The response of microorganisms to UV varies among taxa. Most bacteria and fungi isolated from leaves are chromogenic, suggesting that pigmentation may be a protective adaptation to UV (Ayers et al., 1996; Sundin and Jacobs, 1999). Genes that confer UV tolerance in some phylloplane bacteria have been identified (Sundin et al., 1996; Willis et al., 1988). Foliar pathogens and phylloplane saprophytes that also have an endophytic existence can survive unfavorable phylloplane conditions such as UV through escape, i.e., gain entry into the plant tissues (Beattie and Lindow, 1995; Wilson et al., 1999). Our understanding of the role of UV in regulating microorganism numbers and distributions on the phylloplane, however, is based primarily on laboratory research. The response to UV by phylloplane microbes, including those used for biological control (Gaugler et al., 1992; Inglis et al., 1995; Ignoffo and Garcia, 1978), was described in numerous reports, but few examined microorganism populations on leaves in relation to natural UV irradiation. In a study by Newsham et al. (1997), numbers of phylloplane fungi on adaxial and abaxial leaf surfaces varied with changes in levels of natural UV radiation and natural radiation supplemented by lamps. In another study, Sundin and Jacobs (1999) found high numbers of pigmented, and thus UV tolerant, bacteria on leaves in the field and higher bacterial populations on abaxial surfaces than on adaxial surfaces. They suggested that UV tolerance and avoidance strategies were necessary for surviving solar radiation. Although UV fluxes above canopies were measured in both studies, UV irradiance on plant surfaces was not assessed. In our own studies on bacterial biocontrol agents of turfgrass pathogens, the relative ability of bacterial strains to colonize field turfgrass was related to their tolerance of UV-A and UV-B irradiation demonstrated in the laboratory (Giesler, 1998). The bacteria, when applied to field turf, typically established higher numbers in the lower canopy region as opposed to the upper canopy, and this differential was negated when the turf was shaded (Giesler et al., 2000). These colonization patterns could not be explained solely by measured leaf wetness conditions, thus suggesting the involvement of a radiation mechanism.

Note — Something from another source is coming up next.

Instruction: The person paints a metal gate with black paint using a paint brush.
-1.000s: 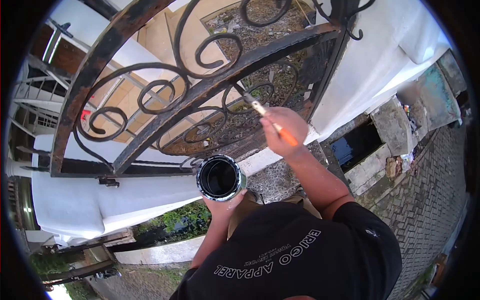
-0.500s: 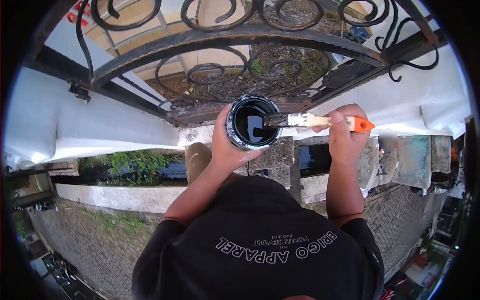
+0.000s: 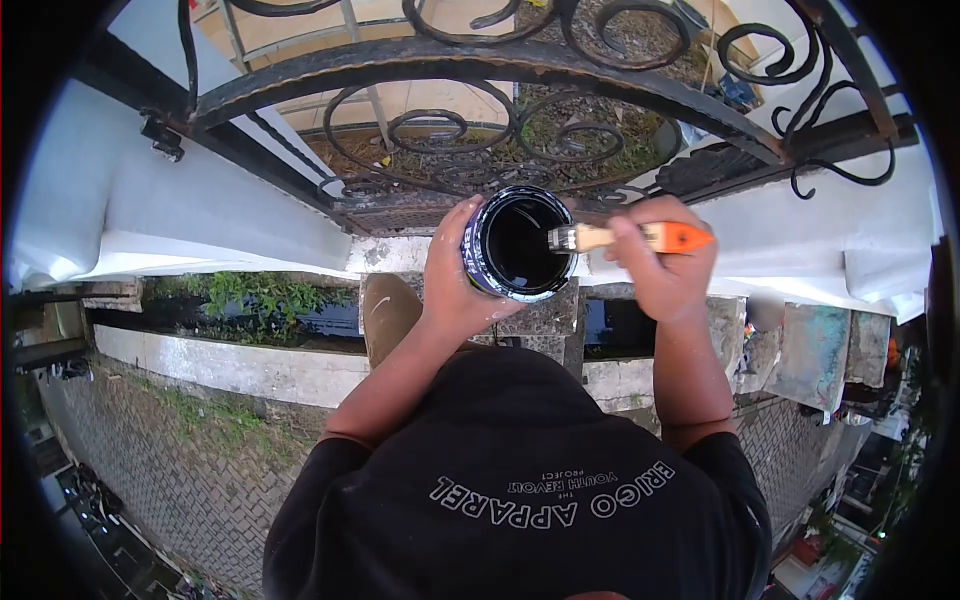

However, there were no measurements of the light environment within the turf canopies to support this hypothesis.

The lack of methods to measure and analyze the UV environment within plant canopies at a scale relevant to microorganisms is the primary reason why research on the influence of radiation on phylloplane microorganisms has not been supported by in-canopy measurements of UV. Nonuniformity in canopy structure, differences in depth within a canopy, and the orientation of leaf surfaces to the sun are all factors that affect the light environment at a particular leaf surface, and thus, are important to the establishment of microbes. There is some limited research regarding UV radiation regimes within agronomic crop canopies such as in corn, Zea mays L., (Grant, 1991, 1993), winter wheat, Triticum aestivum L., and soybean, Glycine max (L.) Merr., (Grant, 1993), and alfalfa, Medicago sativa L., (Durr, 1998). The decline of incident radiation with increased depth in canopies has been shown, and models have been developed to estimate irradiance within the canopy given other information. A general form of Beer's law predicts light transmittance in canopies as a function of LAI, which is defined as half the total leaf area per unit ground surface area (Campbell and Norman, 1998). The scale of these predictions, however, are dependent upon the precision of the methods used for assessing LAI. The light environment in grasses was analyzed directly with sensors placed in artificial canopies (Dekmyn and Impens, 1998) and with sensors mounted in subsurface tracks (Durr, 1998). Sensors used for direct measurement of UV levels are either too large for placement in small canopies, such as turfgrass, without disruption of the canopy structure, or too costly for simultaneous, replicated measurements within and across canopies.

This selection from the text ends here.